それらを済ませてから、紺野は二時間ほど待機していた。今日は帰宅したのではないかと思った頃になって、高坂教授が現れた。
「お帰りなさいませ」
紺野の姿を見て、高坂教授は満足げに微笑んだ。
「ああ、まだいたのか。遅くまで熱心だな。ちょうどいい。進捗状況でも聞かせてもらおうかな」
「学会はいかがでしたか?」
「まあ、なかなか面白い研究もあったよ。長丁場で疲れるがね」
紺野は事前に準備しておいたサイフォンで淹れたコーヒーを、テーブルに置いた。高坂教授は微笑みながら、カップを手にした。
「やっぱり、君が淹れてくれたのコーヒーを飲むと、ほっとするよ」
「恐れ入ります」
高坂教授は、コーヒーに強いこだわりを持っていた。紺野自身は、特にコーヒーに関心はなかったが、教授の気を引くために、コーヒーの淹れ方を学んでいた。
「そうそう。これ、土産」
鞄の中から、大きな袋菓子を取り出した。
「ありがとうございます」
高坂教授は、出張時に学生たちに土産を買って来ることが多いが、現地のスーパーで売られているような安物の菓子だった。
50円もしないような菓子を貰っただけで、恐縮してありがたがらなければならないのは面倒だと、以前須藤が洩らしていた。
そういう素直なところに、紺野は好感を抱いた。
高坂はコーヒーカップをソーサーの上に戻すと、おもむろに切り出した。
「学会の懇親会で話をした、ウェストブリッジ大学のハーディ教授が、君の研究に興味を持っていたよ。君の前回の発表、内容をもっと掘り下げて共同研究できないか、という話にもなった。紺野君、前に海外留学したいって言ってただろ。そのことを伝えると、先方が随分乗り気になってね……」
確かに、前々から海外留学をしたいとは思っていた。高坂教授としても、自分の片腕に箔をつけるという意味で、乗り気なのかもしれない。
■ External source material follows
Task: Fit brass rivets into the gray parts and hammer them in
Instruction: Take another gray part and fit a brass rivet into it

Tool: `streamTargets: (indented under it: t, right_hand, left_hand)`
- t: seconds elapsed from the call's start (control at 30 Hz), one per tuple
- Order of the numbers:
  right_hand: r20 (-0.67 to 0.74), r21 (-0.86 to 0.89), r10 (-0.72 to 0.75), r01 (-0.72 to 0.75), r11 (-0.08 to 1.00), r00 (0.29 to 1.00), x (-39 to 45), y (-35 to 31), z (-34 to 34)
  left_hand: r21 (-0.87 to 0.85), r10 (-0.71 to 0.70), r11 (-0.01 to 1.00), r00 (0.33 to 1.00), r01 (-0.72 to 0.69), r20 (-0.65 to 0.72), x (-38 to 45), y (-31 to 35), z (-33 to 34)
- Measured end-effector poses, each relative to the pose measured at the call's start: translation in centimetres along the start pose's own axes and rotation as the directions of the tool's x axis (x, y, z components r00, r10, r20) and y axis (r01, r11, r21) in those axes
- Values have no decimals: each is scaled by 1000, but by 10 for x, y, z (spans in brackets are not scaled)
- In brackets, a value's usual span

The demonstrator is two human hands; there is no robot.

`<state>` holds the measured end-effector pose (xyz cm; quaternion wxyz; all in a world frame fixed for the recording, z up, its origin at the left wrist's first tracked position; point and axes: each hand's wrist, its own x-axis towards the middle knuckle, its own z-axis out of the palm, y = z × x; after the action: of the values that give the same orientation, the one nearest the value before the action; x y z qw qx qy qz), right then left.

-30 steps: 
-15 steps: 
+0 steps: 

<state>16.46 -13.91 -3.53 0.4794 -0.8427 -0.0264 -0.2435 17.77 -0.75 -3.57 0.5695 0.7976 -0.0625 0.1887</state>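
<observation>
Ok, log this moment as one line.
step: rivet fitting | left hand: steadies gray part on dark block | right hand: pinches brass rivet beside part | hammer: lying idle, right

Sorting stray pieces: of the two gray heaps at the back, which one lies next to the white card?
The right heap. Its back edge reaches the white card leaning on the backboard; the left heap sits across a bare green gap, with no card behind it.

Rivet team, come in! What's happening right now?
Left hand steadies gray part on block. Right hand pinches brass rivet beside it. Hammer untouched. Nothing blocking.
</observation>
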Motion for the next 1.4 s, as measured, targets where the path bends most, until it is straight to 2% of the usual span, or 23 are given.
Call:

「ちょうどタイミングもいい。大学が年末に急遽募集している若手研究者の海外派遣枠がある。3ヶ月ほどの短期派遣で、航空券と滞在費を一部補助してくれる制度だ。ウェストブリッジ大学でも、年内に一人受け入れ可能な空きが出たらしい。先方も前向きだ」
高坂教授は、やや前のめりになりながら、説明を続けた。
「君にとっても、またとない好機だろう。どうだね?」
喜んで承諾するのは当然と言わんばかりの口調だった。もちろん、紺野にとって、願ってもない話ではあった。
だが、紺野の脳裏に蘇芳の姿が過った。
――あんな虚ろな眼差しをしているのに、放っておいて大丈夫なのか?
蘇芳との関係が安定していた頃ならば、わずか3か月程度、日本を離れたところで、それほど心配はなかった。
――心配?
紺野は自分の脳裏に過った不安を嘲笑った。
――私がいなくなれば、むしろ喜ぶかもしれないのに。
3か月も放置すれば、蘇芳との関係は自然消滅するだろう。
――蘇芳君を手放す……。
「ありがとうございます。ただ、あまりに急なお話なので、少し考えさせていただいてよろしいでしょうか」
高坂教授が、眉間に皺を寄せた。ほんの一瞬のことだったが、かなり苛立ちを覚えたのではないか。世間では温厚な人柄と言われているが、高坂教授は思い通りにならないものを非常に嫌う。あまり表情に出さず、微笑みを絶やさないために、温厚だと思われているだけだった。
「二つ返事で承諾すると思ってたんだけど……。まあ、いい。気が済むまでじっくり考えたまえ」
「恐れ入ります。ご配慮、ありがとうございます」
もちろん、じっくり考える時間など、与えられるわけがなかった。
――十日……、いや、一週間以内には、返事しなければならないな。
高坂教授の微表情から、紺野は判断した。